Another California Court Raises Doubts on Employee Non-Solicitation Provisions

Last November, we discussed the potential impact of a recent California appellate court decision, AMN Healthcare, Inc. v. Aya Healthcare Services, Inc., 28 Cal. App. 5th 923 (2018), which called into question long-standing California precedent enforcing certain employee non-solicitation provisions.  However, we noted it was too soon to forecast the implications of that case.

Though it is still early, it appears the tide may be turning, as a California federal district court recently issued a decision that relied upon AMN’s holding and found that the employee non-solicitation provision in the plaintiff’s contract were unenforceable under California law.

In Barker v. Insight Global, LLC, Judge Freeman in the Northern District of California followed AMN and reconsidered and reversed her prior ruling dismissing an employee’s attempt to void his employment agreement.  John Barker, a former employee of a staffing services company, Insight Global LLC, asserted that his prior employment agreement, including the non-solicitation provisions, was unlawful.  Judge Freeman initially granted Insight Global’s motion to dismiss Barker’s claims related to the non-solicitation provisions of his prior employment agreement.  However, after the AMN decision, the court granted a motion for reconsideration and reversed its decision.

As we previously explained, the AMN court departed from frequently-cited precedent in Loral Corp. v. Moyes, 174 Cal. App. 3d 268 (1985), which upheld the enforceability of non-solicitation provisions in certain circumstances in California.  Instead, the AMN court analyzed Edwards v. Arthur Anderson LLP, 44 Cal. 4th 937 (2008) and opined that it conflicted with Loral, noting that Loral’s “use of a reasonableness standard in analyzing the nonsolicitation clause . . . [] appears to conflict with Edwards’s interpretation of [California Business & Professions Code] section 16600, which . . . prevents a former employer from restraining a former employee from engaging in his or her ‘lawful profession, trade, or business of any kind.’”

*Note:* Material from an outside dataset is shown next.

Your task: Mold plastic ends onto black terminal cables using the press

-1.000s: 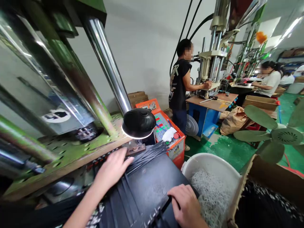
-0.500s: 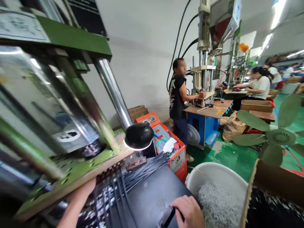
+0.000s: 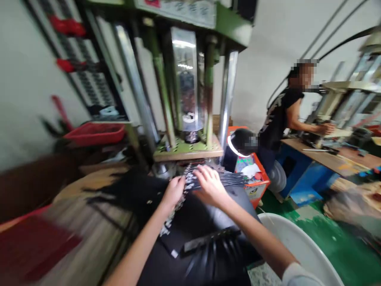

“[C]onvinced by the reasoning in AMN that California law is properly interpreted post-Edwards to invalidate employee nonsolicitation provisions,”  Judge Freeman  also noted that she was not persuaded that AMN’s secondary ruling—that the nonsolicitation provision therein was invalid under Loral based upon those employees’ particular job duties—“abrogates or limits” AMN’s primary ruling.  Indeed, Judge Freeman found the overall analysis in AMN “to be persuasive.”

These recent developments indicate that the landscape for non-solicitation provisions in California is rapidly evolving.  Employers should consult with counsel on how to best address any risks and concerns these new opinions may create.  We will, of course, continue to monitor further guidance from the courts on this critical employee mobility issue.